* The problem: The listing below should be written out again word for word, please.

* Source data:
- - -

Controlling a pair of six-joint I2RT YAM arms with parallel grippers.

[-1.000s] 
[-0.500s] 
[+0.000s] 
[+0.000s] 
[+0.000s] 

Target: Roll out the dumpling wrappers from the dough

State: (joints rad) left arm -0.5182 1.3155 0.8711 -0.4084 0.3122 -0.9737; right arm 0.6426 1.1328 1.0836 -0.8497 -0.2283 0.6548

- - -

* Result:
Controlling a pair of six-joint I2RT YAM arms with parallel grippers.

[-1.000s] 
[-0.500s] 
[+0.000s] 
[+0.000s] 
[+0.000s] 

Target: Roll out the dumpling wrappers from the dough

State: (joints rad) left arm -0.5182 1.3155 0.8711 -0.4084 0.3122 -0.9737; right arm 0.6426 1.1328 1.0836 -0.8497 -0.2283 0.6548

Work on this exercise is done.